BEGIN
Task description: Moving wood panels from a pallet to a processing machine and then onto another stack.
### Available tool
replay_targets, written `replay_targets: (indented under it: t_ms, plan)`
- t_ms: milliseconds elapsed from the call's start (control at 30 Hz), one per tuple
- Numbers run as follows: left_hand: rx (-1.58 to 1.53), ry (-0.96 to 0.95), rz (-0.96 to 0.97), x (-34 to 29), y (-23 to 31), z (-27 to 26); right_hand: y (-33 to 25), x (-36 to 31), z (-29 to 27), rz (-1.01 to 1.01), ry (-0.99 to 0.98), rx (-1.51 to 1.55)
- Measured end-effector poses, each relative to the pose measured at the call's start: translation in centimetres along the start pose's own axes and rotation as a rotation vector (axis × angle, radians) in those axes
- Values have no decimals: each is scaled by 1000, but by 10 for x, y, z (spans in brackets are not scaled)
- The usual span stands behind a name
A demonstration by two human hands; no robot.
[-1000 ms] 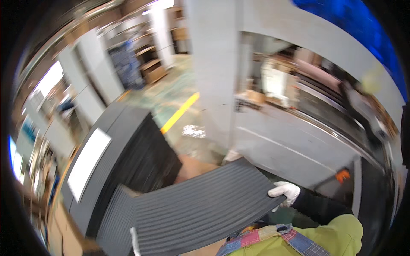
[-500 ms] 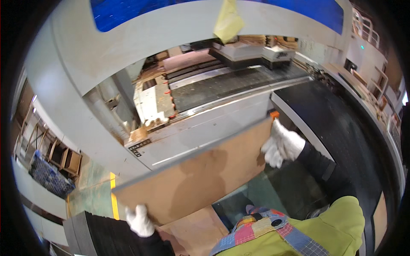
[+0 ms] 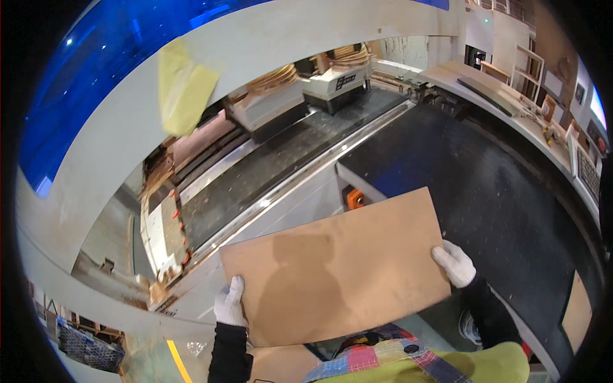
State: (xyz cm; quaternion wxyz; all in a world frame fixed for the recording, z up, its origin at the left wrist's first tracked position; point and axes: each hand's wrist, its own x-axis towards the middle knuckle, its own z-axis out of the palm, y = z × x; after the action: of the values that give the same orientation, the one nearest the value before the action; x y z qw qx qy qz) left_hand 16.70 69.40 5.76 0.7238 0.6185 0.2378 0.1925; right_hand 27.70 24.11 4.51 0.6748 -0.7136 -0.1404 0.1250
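A flat rectangular brown board [image 3: 377, 255] is held up in front of me, its broad face toward me and a shadow falling across it. My left hand [image 3: 231, 302], in a white glove, grips the board's left edge with the thumb on the near face. At the right edge my gloved right hand [image 3: 454, 264] holds it the same way. The fingers behind the board are hidden. Beyond the board stands a large grey machine with a dark bed [image 3: 281, 163]. An orange switch box [image 3: 355, 198] shows just above the board's top edge.
A wide black table [image 3: 485, 191] extends along my right, with a brown board piece [image 3: 577, 313] near its outer edge. A yellow cloth [image 3: 185, 89] hangs from the machine's frame. Farther right are a keyboard [image 3: 586, 169] and a worktop. A blue crate [image 3: 89, 345] stands at lower left.
The board has tilted so its broad face shows more fully, and it has swung right toward the black table. Both hands still grip it. My view has turned right.
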Motion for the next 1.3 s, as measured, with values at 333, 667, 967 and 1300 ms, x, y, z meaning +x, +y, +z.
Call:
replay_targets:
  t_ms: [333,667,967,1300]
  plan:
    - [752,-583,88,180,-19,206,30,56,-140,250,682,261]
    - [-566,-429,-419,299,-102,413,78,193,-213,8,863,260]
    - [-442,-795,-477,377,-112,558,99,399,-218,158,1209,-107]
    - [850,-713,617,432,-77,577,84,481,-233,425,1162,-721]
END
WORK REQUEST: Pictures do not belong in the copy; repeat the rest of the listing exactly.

RESULT OF THIS EXERCISE:
Task description: Moving wood panels from a pallet to a processing machine and then onto another stack.
### Available tool
replay_targets, written `replay_targets: (indented under it: t_ms, plan)`
- t_ms: milliseconds elapsed from the call's start (control at 30 Hz), one per tuple
- Numbers run as follows: left_hand: rx (-1.58 to 1.53), ry (-0.96 to 0.95), rz (-0.96 to 0.97), x (-34 to 29), y (-23 to 31), z (-27 to 26); right_hand: y (-33 to 25), x (-36 to 31), z (-29 to 27), rz (-1.01 to 1.01), ry (-0.99 to 0.98), rx (-1.51 to 1.55)
- Measured end-effector poses, each relative to the pose measured at the call's start: translation in centimetres along the start pose's own axes and rotation as a rotation vector (axis × angle, radians) in those axes
- Values have no decimals: each is scaled by 1000, but by 10 for x, y, z (spans in brackets are not scaled)
- The usual span stands behind a name
A demonstration by two human hands; no robot.
[-1000 ms] 
[-500 ms] 
[+0 ms] 
State: (xyz cm; quaternion wxyz; all in a world frame fixed for the recording, z up, its origin at the left wrist's first tracked position; point and axes: each hand's wrist, its own x-axis towards the middle knuckle, its own z-axis out of the palm, y = z × x; after the action: of the values that give the same orientation, the one nearest the value before the action; x y z qw qx qy qz) left_hand 16.70 69.40 5.76 0.7238 0.6185 0.2378 0.1925; right_hand 27.70 24.11 4.51 0.6748 -0.7136 -0.1404 0.1250
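A flat rectangular brown board [image 3: 377, 255] is held up in front of me, its broad face toward me and a shadow falling across it. My left hand [image 3: 231, 302], in a white glove, grips the board's left edge with the thumb on the near face. At the right edge my gloved right hand [image 3: 454, 264] holds it the same way. The fingers behind the board are hidden. Beyond the board stands a large grey machine with a dark bed [image 3: 281, 163]. An orange switch box [image 3: 355, 198] shows just above the board's top edge.
A wide black table [image 3: 485, 191] extends along my right, with a brown board piece [image 3: 577, 313] near its outer edge. A yellow cloth [image 3: 185, 89] hangs from the machine's frame. Farther right are a keyboard [image 3: 586, 169] and a worktop. A blue crate [image 3: 89, 345] stands at lower left.
The board has tilted so its broad face shows more fully, and it has swung right toward the black table. Both hands still grip it. My view has turned right.
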Motion for the next 1.3 s, as measured, with values at 333, 667, 967 and 1300 ms, x, y, z meaning +x, +y, +z.
Call:
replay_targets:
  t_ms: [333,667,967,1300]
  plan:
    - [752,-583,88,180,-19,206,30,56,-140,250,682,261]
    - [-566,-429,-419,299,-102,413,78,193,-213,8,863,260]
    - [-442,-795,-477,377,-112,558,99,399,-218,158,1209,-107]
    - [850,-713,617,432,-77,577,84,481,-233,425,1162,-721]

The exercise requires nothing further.